In 2014, Halushka participated in the Revolution of Dignity and subsequently became a member of the Kyiv City Council and the deputy chair of the council's Commission on Housing and Energy.

During her tenure as a Council member, Olena advocated for the improvements in public utilities standards and engaged in educational activities on the topic. Since the beginning of the Russian invasion of Ukraine, Olena has been covering the war for an English-speaking audience. She has provided commentary to foreign media outlets, and her tweets have been repeatedly cited in international news media.

She actively promoted granting Ukraine a candidate status for the EU’s membership, as it would open up new tools for advocating reforms in the fight against corruption and contribute to the establishment of the rule of law in Ukraine.

Halushka advocates for the post-war reconstruction, in particular, she was a speaker at the Ukraine Recovery Conference in Lugano in 2022, during the hearings in the British Parliament committee, at the Designing Ukraine's Recovery in the Spirit of the Marshall Plan conference in Brussels, and at the Ukraine's Recovery conference hosted by Chatham House.

== International Center for Ukrainian Victory (ICUV) ==
After the beginning of the Russian invasion of Ukraine, Olena Halushka, together with her colleagues and the Kazimierz Pułaski Foundation, founded the International Centre for Ukrainian Victory (ICUV) in Warsaw. During the first months of the war, together with her team, she engaged in advocacy work which included meetings with U.S. congress members and U.S. Secretary of State Antony Blinken to expedite aid to Ukraine.
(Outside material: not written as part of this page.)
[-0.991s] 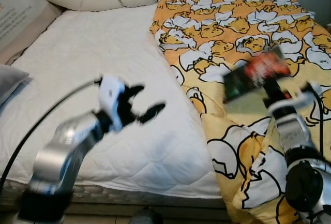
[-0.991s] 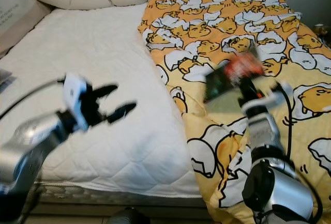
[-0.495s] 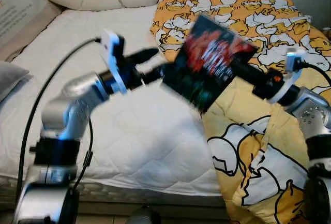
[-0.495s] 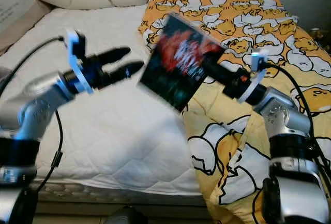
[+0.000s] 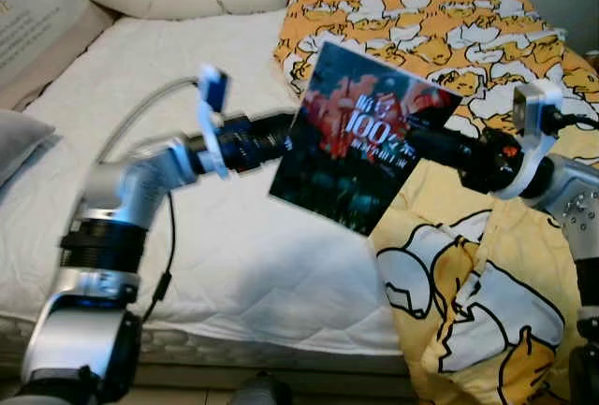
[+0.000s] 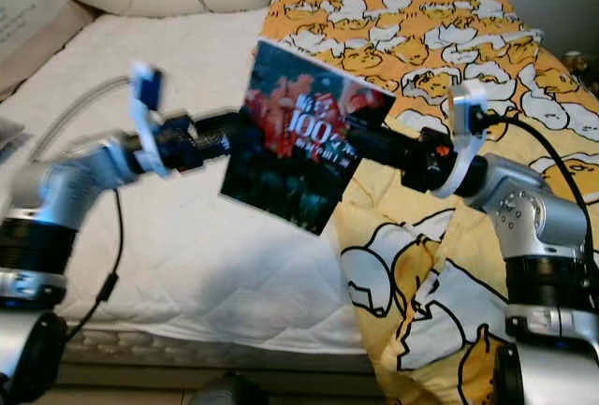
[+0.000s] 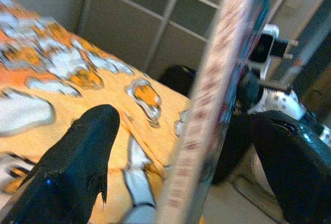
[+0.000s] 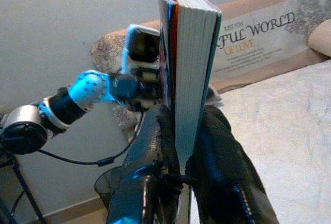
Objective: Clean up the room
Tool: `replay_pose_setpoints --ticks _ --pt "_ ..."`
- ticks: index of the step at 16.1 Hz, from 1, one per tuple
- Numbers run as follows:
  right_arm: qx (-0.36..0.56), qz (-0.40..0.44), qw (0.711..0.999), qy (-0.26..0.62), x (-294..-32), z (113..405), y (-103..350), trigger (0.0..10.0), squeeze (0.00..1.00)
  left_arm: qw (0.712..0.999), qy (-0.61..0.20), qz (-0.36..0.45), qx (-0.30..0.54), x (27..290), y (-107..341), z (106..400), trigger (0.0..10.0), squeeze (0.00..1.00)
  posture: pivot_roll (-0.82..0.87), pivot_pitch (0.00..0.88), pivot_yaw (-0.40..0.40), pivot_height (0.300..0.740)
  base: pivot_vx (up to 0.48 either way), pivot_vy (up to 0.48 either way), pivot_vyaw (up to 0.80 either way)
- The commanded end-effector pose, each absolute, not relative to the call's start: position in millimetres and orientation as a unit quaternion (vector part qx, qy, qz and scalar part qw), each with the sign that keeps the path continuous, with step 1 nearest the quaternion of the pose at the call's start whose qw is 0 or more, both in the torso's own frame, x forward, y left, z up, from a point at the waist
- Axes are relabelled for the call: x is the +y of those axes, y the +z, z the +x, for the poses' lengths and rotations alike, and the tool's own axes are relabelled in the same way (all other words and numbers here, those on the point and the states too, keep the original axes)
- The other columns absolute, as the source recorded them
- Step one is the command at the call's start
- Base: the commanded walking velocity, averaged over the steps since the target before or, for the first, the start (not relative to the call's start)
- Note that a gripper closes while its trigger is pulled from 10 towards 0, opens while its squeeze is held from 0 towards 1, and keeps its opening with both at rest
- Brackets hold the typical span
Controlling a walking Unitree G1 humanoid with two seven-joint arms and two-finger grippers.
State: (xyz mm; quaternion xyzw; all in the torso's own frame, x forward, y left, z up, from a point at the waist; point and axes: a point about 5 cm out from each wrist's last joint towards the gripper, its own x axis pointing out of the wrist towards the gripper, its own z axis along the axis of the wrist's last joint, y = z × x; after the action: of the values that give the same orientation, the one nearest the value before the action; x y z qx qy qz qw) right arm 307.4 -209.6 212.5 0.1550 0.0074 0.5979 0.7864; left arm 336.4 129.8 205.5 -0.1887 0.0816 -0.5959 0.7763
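- Above the bed's white mattress (image 5: 187, 124), a book (image 5: 360, 138) with a dark red-and-green cover was held in the air, tilted, between the two arms.
- One edge of the book was clenched by the right tool (image 8: 181, 146); in the right wrist view its two black fingers (image 8: 155, 151) were seen pressed flat against both covers.
- The opposite edge was straddled by the left tool (image 7: 181, 146), its fingers spread wide to either side of the cover and not closed on it.
- A handover was judged to be under way; if the right tool were released before the left was clenched, the book could be dropped onto the mattress or the yellow duvet (image 5: 487, 40).
- A grip taken only at the edge could let the book pivot and slip.
- The covers could be bent if both arms pulled at once.
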Motion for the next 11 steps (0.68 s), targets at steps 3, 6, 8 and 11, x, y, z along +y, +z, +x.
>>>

On October 25, 2022, Halushka spoke at the International Expert Conference on the Recovery, Reconstruction, and Modernization of Ukraine, which took place in Berlin and was attended by Chancellor of Germany Olaf Scholz and President of the European Commission Ursula von der Leyen. There, Olena was the sole representative of the Ukrainian civil society among over 30 speakers at the conference.

In total, in 2022, the ICUV team visited approximately 15 countries, conducting over 500 advocacy meetings in the United States, Germany, Spain, South Korea, Japan, Sweden, and other countries, involving over 1,000 high-ranking officials and diplomats.

In January 2023, Olena visited Japan to advocate for global consensus on supporting Ukraine's victory, discuss Russian threats to Ukraine's nuclear power plants, and further tightening of sanctions against Russia.

As part of ICUV's activities, Olena Halushka engaged in the advocacy campaign for Leopard 2 tanks and fourth-generation F-16 aircraft to be supplied to Ukraine.

=== Make Russia Pay campaign ===
Since 2023, Halushka has been a co-initiator of the international Make Russia Pay campaign, which advocates the confiscation of frozen Russian state assets in G7 and EU countries to support Ukraine’s reconstruction, compensate victims of Russian aggression, and strengthen Ukraine’s defense capabilities.

As part of the initiative, she has co-authored and reviewed a series of analytical briefs addressing legal, economic and political aspects of asset confiscation, including proposals for a Ukraine Restitution and Reconstruction Bank for active management of Russian Central Bank assets.

Her work and proposals have been discussed in international and Ukrainian media, including EUobserver and ZN.ua.

Halushka has also presented the campaign’s arguments at a number of international forums and parliamentary hearings, including events hosted by the European Parliament, Hudson Institute, the Italian Senate, the Lennart Meri Conference, and the Friends of Europe think tank.